WORK REQUIRED: Transcribe each record exactly. Omit the pictures.

ENTRIES SHOWN:
BEGIN

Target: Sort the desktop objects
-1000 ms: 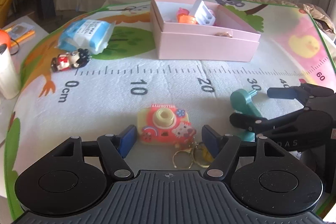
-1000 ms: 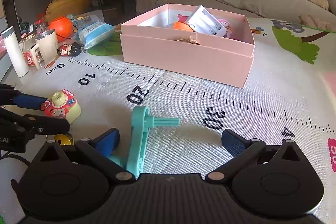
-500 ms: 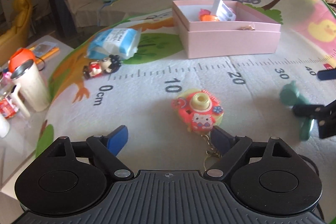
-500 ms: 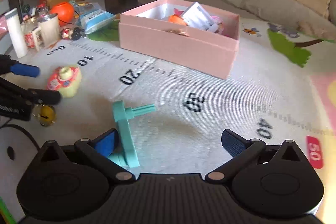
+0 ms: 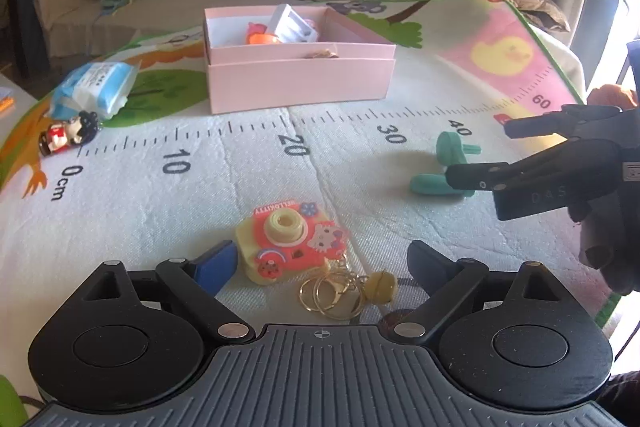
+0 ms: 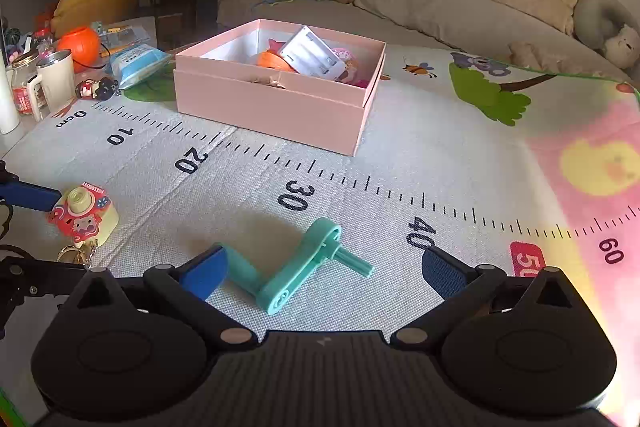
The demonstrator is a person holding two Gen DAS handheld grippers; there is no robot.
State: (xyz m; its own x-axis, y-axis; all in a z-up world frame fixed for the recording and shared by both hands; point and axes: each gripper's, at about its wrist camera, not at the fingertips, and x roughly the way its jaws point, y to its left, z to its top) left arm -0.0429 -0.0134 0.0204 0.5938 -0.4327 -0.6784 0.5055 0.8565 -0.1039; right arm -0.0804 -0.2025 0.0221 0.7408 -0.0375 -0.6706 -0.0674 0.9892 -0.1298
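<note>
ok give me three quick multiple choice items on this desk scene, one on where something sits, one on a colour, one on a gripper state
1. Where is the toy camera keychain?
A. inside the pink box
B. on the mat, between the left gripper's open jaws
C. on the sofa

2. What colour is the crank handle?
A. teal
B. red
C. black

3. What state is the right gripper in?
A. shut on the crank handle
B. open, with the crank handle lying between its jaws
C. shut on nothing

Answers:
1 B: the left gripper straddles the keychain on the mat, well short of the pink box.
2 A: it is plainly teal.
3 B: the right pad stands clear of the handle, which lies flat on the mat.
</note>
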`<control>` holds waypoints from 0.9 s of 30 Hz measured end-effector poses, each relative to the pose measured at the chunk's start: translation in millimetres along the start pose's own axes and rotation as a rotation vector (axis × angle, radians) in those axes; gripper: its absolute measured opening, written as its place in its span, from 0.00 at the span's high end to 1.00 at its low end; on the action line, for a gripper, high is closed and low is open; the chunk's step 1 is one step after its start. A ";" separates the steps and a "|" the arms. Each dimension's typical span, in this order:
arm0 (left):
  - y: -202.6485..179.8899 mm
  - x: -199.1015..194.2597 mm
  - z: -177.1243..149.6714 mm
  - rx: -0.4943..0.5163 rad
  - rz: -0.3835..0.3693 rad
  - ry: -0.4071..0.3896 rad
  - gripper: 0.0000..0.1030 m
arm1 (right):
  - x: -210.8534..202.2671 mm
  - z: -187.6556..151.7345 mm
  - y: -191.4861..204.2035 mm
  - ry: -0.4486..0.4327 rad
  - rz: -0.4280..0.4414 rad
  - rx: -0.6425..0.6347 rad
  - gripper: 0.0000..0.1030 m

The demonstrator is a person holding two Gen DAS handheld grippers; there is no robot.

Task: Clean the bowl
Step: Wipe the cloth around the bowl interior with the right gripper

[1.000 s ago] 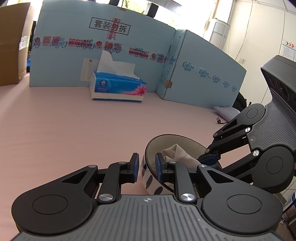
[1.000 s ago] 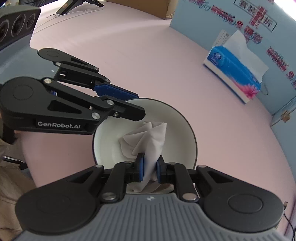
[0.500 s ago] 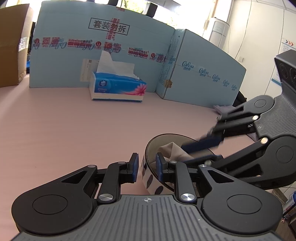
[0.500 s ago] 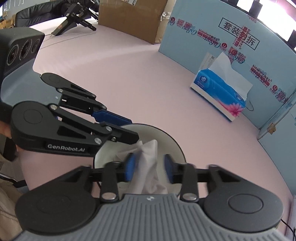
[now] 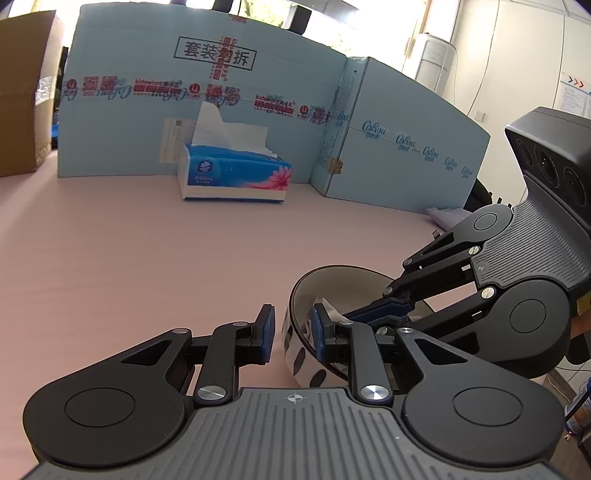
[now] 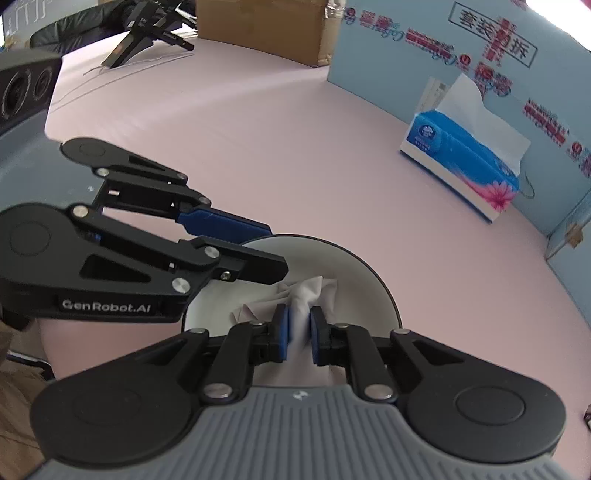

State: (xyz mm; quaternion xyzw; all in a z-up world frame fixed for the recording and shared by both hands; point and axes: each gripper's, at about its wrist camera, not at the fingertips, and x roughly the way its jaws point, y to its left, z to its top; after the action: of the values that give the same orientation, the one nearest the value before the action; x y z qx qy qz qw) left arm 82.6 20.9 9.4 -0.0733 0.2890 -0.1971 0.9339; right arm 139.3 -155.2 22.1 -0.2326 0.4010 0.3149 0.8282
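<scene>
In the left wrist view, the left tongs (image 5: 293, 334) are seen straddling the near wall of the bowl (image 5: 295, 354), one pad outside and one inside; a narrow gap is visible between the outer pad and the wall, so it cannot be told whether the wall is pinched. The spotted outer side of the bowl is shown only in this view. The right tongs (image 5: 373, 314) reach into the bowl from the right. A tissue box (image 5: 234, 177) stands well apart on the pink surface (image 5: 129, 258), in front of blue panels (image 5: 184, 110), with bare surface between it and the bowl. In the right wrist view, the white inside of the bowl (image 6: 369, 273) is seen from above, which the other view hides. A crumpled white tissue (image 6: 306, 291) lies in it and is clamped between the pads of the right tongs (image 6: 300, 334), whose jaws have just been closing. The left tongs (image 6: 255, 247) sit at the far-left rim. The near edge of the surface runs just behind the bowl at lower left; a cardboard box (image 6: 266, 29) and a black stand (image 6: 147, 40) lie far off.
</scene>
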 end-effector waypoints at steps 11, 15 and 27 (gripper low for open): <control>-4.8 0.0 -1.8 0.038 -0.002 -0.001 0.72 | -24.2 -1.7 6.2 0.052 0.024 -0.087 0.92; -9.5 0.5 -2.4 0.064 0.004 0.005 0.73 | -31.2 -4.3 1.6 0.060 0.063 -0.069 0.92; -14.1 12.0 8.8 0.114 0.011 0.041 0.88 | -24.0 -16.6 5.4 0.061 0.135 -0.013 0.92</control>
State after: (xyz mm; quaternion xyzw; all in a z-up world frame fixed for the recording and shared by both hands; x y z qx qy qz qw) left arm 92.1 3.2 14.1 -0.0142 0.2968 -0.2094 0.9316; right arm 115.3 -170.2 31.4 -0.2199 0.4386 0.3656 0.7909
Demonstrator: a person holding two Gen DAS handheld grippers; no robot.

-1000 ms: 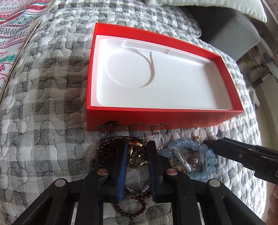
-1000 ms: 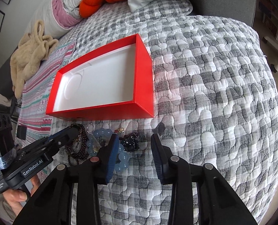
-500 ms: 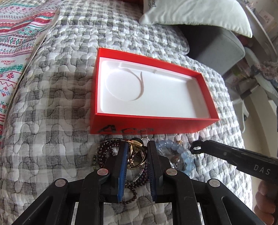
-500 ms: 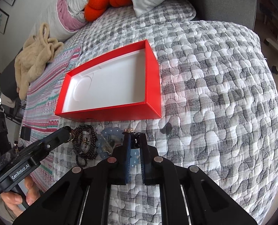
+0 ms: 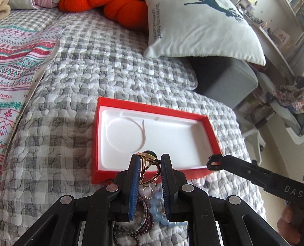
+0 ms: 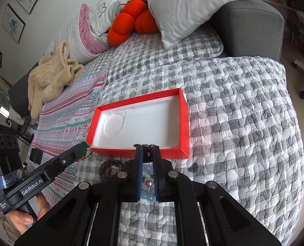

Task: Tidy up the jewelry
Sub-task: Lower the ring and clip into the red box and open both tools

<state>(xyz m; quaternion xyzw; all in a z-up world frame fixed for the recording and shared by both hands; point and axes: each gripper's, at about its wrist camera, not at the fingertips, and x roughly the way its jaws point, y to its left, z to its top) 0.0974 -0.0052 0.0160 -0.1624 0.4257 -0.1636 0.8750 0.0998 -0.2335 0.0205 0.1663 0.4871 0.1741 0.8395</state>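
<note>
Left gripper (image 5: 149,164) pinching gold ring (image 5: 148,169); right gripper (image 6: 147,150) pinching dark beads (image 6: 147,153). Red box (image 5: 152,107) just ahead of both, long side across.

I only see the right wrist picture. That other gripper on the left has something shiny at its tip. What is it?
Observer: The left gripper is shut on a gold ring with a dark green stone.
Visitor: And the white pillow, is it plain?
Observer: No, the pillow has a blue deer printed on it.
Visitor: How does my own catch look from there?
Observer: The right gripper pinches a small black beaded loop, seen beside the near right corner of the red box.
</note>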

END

REPLY TO THE TASK:
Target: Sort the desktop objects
-1000 ms: 
-1000 ms: 
-500 ms: 
-500 ms: 
+0 ms: 
+0 ms: 
The demonstrator is a person holding two Gen DAS handheld grippers; there is no robot.
State: (xyz m; its own x-axis, y-axis; all in a z-up world frame fixed for the recording and shared by both hands; point and axes: each gripper's, at about its wrist camera, not at the fingertips, and x roughly the way its jaws point, y to its left, z to its top) left arm -0.0429 -0.0134 0.0204 0.5938 -0.4327 -0.6784 0.5055 0.8565 -0.1039; right arm -0.0804 -0.2025 0.0221 0.7408 -0.0375 -0.6706 -0.0674 0.9892 -0.1298
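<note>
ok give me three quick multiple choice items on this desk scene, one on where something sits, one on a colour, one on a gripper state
1. Where is the toy camera keychain?
A. inside the pink box
B. on the mat, between the left gripper's open jaws
C. on the sofa

2. What colour is the crank handle?
A. teal
B. red
C. black

3. What state is the right gripper in?
A. shut on the crank handle
B. open, with the crank handle lying between its jaws
C. shut on nothing

Answers:
1 B: the left gripper straddles the keychain on the mat, well short of the pink box.
2 A: it is plainly teal.
3 B: the right pad stands clear of the handle, which lies flat on the mat.
</note>
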`<control>` holds waypoints from 0.9 s of 30 Hz measured end-effector poses, each relative to the pose measured at the chunk's start: translation in millimetres along the start pose's own axes and rotation as a rotation vector (axis × angle, radians) in those axes; gripper: its absolute measured opening, written as its place in its span, from 0.00 at the span's high end to 1.00 at its low end; on the action line, for a gripper, high is closed and low is open; the chunk's step 1 is one step after its start. A ";" separates the steps and a "|" the arms. Each dimension's typical span, in this order:
arm0 (left):
  - y: -202.6485..179.8899 mm
  - x: -199.1015..194.2597 mm
  - z: -177.1243..149.6714 mm
  - rx: -0.4943..0.5163 rad
  - rz: -0.3835..0.3693 rad
  - ry: -0.4071..0.3896 rad
  - gripper: 0.0000..0.1030 m
arm1 (right):
  - x: -210.8534..202.2671 mm
  - z: -187.6556..151.7345 mm
  - y: -191.4861..204.2035 mm
  - ry: -0.4486..0.4327 rad
  - rz: -0.4280..0.4414 rad
  - rx: -0.6425..0.6347 rad
  - gripper: 0.0000..0.1030 m

The demonstrator is a person holding two Gen DAS handheld grippers; there is no robot.

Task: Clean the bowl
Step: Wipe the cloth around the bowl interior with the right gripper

[1.000 s ago] 
[1.000 s ago] 
[0.500 s ago] 
[0.500 s ago] 
[now] 
[now] 

State: (xyz mm; quaternion xyzw; all in a z-up world frame fixed for the recording and shared by both hands; point and axes: each gripper's, at about its wrist camera, not at the fingertips, and x roughly the way its jaws point, y to its left, z to its top; after the action: of the values that give the same orientation, the one nearest the value before the action; x y z qx qy qz qw) left arm 82.6 20.9 9.4 -0.0733 0.2890 -0.1971 0.9339; right arm 139.3 -155.2 22.1 -0.2326 0.4010 0.3149 0.8282
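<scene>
In the left wrist view, the left tongs (image 5: 293, 334) are seen straddling the near wall of the bowl (image 5: 295, 354), one pad outside and one inside; a narrow gap is visible between the outer pad and the wall, so it cannot be told whether the wall is pinched. The spotted outer side of the bowl is shown only in this view. The right tongs (image 5: 373, 314) reach into the bowl from the right. A tissue box (image 5: 234, 177) stands well apart on the pink surface (image 5: 129, 258), in front of blue panels (image 5: 184, 110), with bare surface between it and the bowl. In the right wrist view, the white inside of the bowl (image 6: 369, 273) is seen from above, which the other view hides. A crumpled white tissue (image 6: 306, 291) lies in it and is clamped between the pads of the right tongs (image 6: 300, 334), whose jaws have just been closing. The left tongs (image 6: 255, 247) sit at the far-left rim. The near edge of the surface runs just behind the bowl at lower left; a cardboard box (image 6: 266, 29) and a black stand (image 6: 147, 40) lie far off.
</scene>
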 end-effector waypoints at steps 11, 15 and 27 (gripper low for open): <control>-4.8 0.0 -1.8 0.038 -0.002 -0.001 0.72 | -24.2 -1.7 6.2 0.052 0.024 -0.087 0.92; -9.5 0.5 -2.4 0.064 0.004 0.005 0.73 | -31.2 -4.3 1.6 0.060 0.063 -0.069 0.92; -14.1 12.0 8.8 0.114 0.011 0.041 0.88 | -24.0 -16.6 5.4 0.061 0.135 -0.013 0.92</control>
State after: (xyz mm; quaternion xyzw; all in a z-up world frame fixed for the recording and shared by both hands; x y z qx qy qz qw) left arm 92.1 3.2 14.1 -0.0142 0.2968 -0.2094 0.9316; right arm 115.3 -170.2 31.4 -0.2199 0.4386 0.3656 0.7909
Demonstrator: a person holding two Gen DAS handheld grippers; no robot.

-1000 ms: 
-1000 ms: 
-500 ms: 
-500 ms: 
+0 ms: 
+0 ms: 

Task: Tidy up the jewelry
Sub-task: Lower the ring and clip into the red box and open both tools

<state>(xyz m; quaternion xyzw; all in a z-up world frame fixed for the recording and shared by both hands; point and axes: each gripper's, at about its wrist camera, not at the fingertips, and x roughly the way its jaws point, y to its left, z to its top) 0.0974 -0.0052 0.0160 -0.1624 0.4257 -0.1636 0.8750 0.0998 -0.2335 0.0205 0.1663 0.4871 0.1741 0.8395</state>
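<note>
Left gripper (image 5: 149,164) pinching gold ring (image 5: 148,169); right gripper (image 6: 147,150) pinching dark beads (image 6: 147,153). Red box (image 5: 152,107) just ahead of both, long side across.

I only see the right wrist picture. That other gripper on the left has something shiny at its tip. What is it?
Observer: The left gripper is shut on a gold ring with a dark green stone.
Visitor: And the white pillow, is it plain?
Observer: No, the pillow has a blue deer printed on it.
Visitor: How does my own catch look from there?
Observer: The right gripper pinches a small black beaded loop, seen beside the near right corner of the red box.
</note>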

This output has been written out in full.